The preexistence of the deep is not part of the doctrine of creation ex nihilo. Taylor said that was a fourth-century doctrine that sterilized the physical world, which leached out the spiritual from the natural world. But early rabbinic Midrash said that the separation of the waters was very traumatic. The waters began to weep because they did not want to be separated. The waters below resisted until God threatened a return to chaos if “they did not cut it out,” Taylor said. The lower waters tried to go back up, and God pushed them under the mountains.
“But they were not unrewarded for their cooperation. The waters above must ask permission to come down,” she said.
Celtic spirituality, with creation ex deo, is closer to the original. In Celtic spirituality, the trees cry out and the mountains skip.
“Nature is soulful and capable of praise. God’s breath stayed in them. John Scotus Eriugena said that we need to read the little book of Scripture with the big book of nature. We must learn the grammar of the thunder clap and the bird song, otherwise we risk hearing only half of what God has to say,” Taylor said.

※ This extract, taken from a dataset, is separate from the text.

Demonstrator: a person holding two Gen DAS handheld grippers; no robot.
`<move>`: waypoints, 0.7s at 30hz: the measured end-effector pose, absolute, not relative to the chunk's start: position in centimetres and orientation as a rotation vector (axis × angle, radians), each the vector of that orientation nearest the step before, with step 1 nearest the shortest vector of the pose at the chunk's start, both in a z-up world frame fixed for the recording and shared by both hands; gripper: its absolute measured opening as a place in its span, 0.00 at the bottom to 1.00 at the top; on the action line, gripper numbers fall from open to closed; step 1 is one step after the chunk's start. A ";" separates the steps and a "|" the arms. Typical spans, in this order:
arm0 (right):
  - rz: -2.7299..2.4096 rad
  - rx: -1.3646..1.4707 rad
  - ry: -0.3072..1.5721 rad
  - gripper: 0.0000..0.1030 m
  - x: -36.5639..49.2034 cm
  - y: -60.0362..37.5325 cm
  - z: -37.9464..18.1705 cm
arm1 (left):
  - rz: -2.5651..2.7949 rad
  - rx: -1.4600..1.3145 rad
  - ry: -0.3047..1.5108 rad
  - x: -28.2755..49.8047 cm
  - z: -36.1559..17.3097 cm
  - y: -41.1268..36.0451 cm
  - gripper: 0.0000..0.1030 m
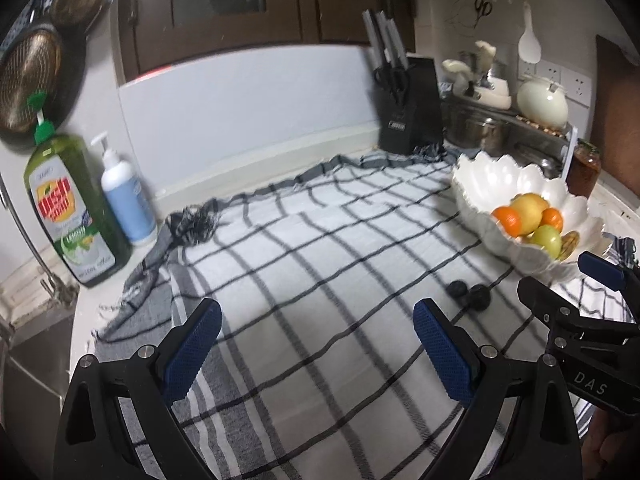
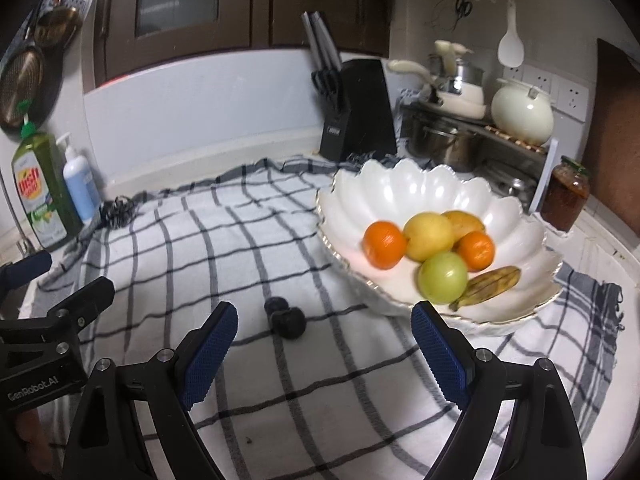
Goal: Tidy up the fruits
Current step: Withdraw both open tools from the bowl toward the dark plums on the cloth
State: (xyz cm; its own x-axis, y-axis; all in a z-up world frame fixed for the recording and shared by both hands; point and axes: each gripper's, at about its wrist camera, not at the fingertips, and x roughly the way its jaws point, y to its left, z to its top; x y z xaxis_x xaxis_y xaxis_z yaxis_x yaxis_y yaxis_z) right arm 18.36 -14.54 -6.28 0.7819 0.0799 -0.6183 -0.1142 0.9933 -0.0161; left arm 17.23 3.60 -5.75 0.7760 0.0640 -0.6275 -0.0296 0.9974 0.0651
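Across the bench [image 1: 624, 220] a checked cloth [image 1: 320, 260] is lying, woven white with dark grid lines, its fringed edge bunching near the back wall. Toward the right a white scalloped bowl [image 2: 420, 196] is sitting on the cloth, glossy, with a petal-shaped rim. The right wrist view is showing its full contents: two oranges [image 2: 385, 245], a yellow round fruit [image 2: 428, 236], a green round fruit [image 2: 443, 278], a mango [image 2: 468, 222] and a browned banana [image 2: 486, 286]. The left wrist view is catching only the near part of that pile, but is showing more of the open cloth on the left, running to a green dish soap bottle [image 1: 72, 208] and a white pump bottle [image 1: 126, 196]. Behind, a black knife block [image 2: 356, 112] is standing upright. Two dark round fruits [image 2: 286, 316] are resting on the cloth, touching each other, just beside the bowl's near rim. The left gripper [image 1: 316, 352] is hovering wide open over bare cloth, holding nothing. The right gripper [image 2: 324, 354] is also spread wide and holding nothing, the dark fruits lying just ahead between its blue ridged pads [image 2: 208, 356].
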 end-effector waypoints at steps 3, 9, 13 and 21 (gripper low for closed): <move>0.117 -0.058 0.689 0.87 19.1 -14.2 -7.2 | 0.068 0.044 0.701 17.5 -6.8 4.0 0.95; 0.134 -0.076 0.729 0.86 20.5 -13.6 -8.7 | 0.093 0.026 0.735 18.3 -8.0 4.4 0.95; 0.149 -0.084 0.761 0.77 21.5 -13.3 -9.5 | 0.101 0.015 0.756 19.0 -8.5 4.6 0.95; 0.170 -0.094 0.812 0.66 23.0 -12.9 -10.9 | 0.093 -0.005 0.782 20.0 -9.1 5.0 0.95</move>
State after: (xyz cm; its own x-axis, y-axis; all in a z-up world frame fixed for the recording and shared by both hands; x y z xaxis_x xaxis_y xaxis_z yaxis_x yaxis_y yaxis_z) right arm 23.01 -12.87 -10.89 0.6753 0.1147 -0.7285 -0.1866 0.9823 -0.0183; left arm 20.00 4.97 -9.06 0.7055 0.0816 -0.7040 -0.0852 0.9959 0.0301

John Phillip Newell, scholar of Celtic spirituality, has said that if we listen to Scripture without creation, we lose the vastness, and that if we listen to nature without Scripture, we lose intimacy.
“We have to listen in stereo; listen to the deeps in both,” Taylor said. “We will have five whole days of water. The more we have than necessary, the more it is taken for granted. The well-watered are in touch with it all day long.”

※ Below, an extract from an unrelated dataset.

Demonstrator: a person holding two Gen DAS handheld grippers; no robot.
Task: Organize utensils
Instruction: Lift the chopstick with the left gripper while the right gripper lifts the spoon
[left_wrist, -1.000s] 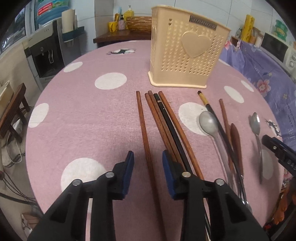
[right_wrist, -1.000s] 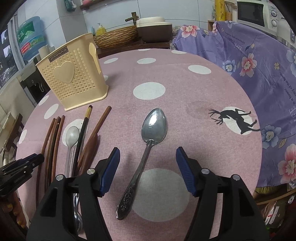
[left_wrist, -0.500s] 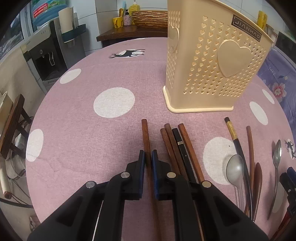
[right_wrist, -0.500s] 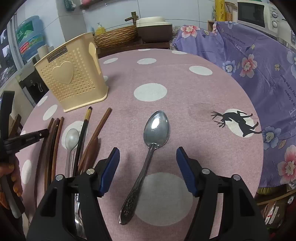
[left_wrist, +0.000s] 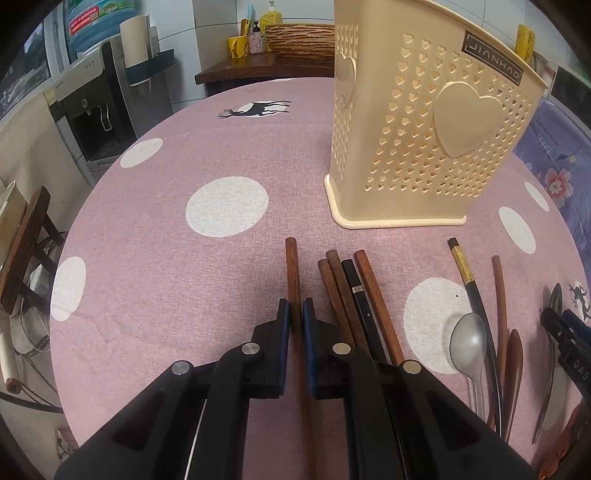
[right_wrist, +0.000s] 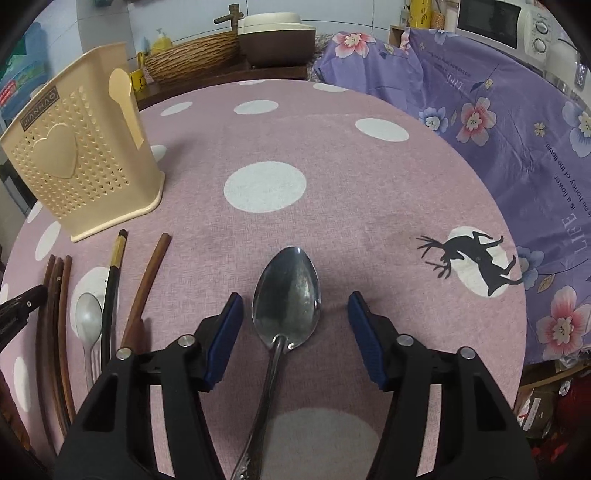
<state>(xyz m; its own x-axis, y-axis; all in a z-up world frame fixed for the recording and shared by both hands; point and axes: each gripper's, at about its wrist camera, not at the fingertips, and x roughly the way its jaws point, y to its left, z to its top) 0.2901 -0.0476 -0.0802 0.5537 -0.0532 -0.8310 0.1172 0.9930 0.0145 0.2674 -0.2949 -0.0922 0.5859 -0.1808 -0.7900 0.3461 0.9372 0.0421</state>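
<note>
My left gripper (left_wrist: 295, 314) is shut on a brown wooden chopstick (left_wrist: 291, 269) that lies on the pink dotted tablecloth (left_wrist: 166, 280). Beside it lie three more chopsticks (left_wrist: 351, 291), then a grey spoon (left_wrist: 467, 339) among other sticks. The cream utensil holder (left_wrist: 424, 147) stands upright just beyond. In the right wrist view, my right gripper (right_wrist: 295, 310) straddles a large steel spoon (right_wrist: 286, 299); its jaws are closing, and the blue pads (right_wrist: 225, 332) stand clear of the bowl on both sides. The left gripper's tip (right_wrist: 20, 306) shows at the left edge.
The same holder (right_wrist: 77, 166) is at the back left in the right wrist view. A purple flowered cloth (right_wrist: 498, 110) hangs past the table's right edge. A sideboard with a woven basket (left_wrist: 299, 37) lies behind; a water dispenser (left_wrist: 96, 107) stands left.
The left gripper advanced along the chopstick toward the holder and shut on it, then held still. The right gripper moved forward over the steel spoon and its jaws narrowed.
</note>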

She noted that various religions use water: Christians for baptism, Muslims for ablutions, Jews in the mikvah, Hindus in sacred rivers and Buddhists in small cups before statues.
“Who thinks about where it came from? In John’s Gospel, ‘In the beginning was the word’ — God’s life-giving speech. In Genesis, before God speaks, there is water with a face, swept by God. In the beginning was water — water that God lets bring forth swarms of living creatures. Water became a partner in creation. Seventy-one percent of the earth is covered in water. Humans contain five and one half gallons of water, 83 percent of our bodies,” Taylor said.
None of that water is new, she continued.
“It was delivered over 4 billion years ago from deep space. It has been here forever, even if it came from the cleanest spring or was caught in a storm, it has been around,” she said. “In southeastern Colorado, there is a bathtub-sized depression left by a dinosaur. From one squat came 40–50 gallons. It has been cycling around ever since in storms, showers and trout streams. Our tea, bathwater, beer and tears come from the waters of the deep.
“A river stills flows out of Eden, if we read the big book. You can see it in the tears of a child getting its first bath; they begin a love affair or heal a broken heart. A cup of water given to a thirsty person is a holy act. The sacred text of the little book points to the sacred realities of the big book. If you want to know the trajectory of the week, we will move from a river, to a well, a basin, then a cup. We will get smaller but never get less.
“Water could use more loving, and we won’t save what we don’t love. Think about that dinosaur when you brush your teeth. There is just one God, there is one water that is a gift of God for all life.”
The Rev. Joan Brown Campbell presided. The Rev. George Wirth read the Scripture and will serve as liturgist for the rest of the week. The Motet Choir, under the direction of organist and worship and sacred music coordinator Jared Jacobsen, sang “Bring, O Morn, thy Music!” The text was by William Channing Gannett and the music by Howard Helvey.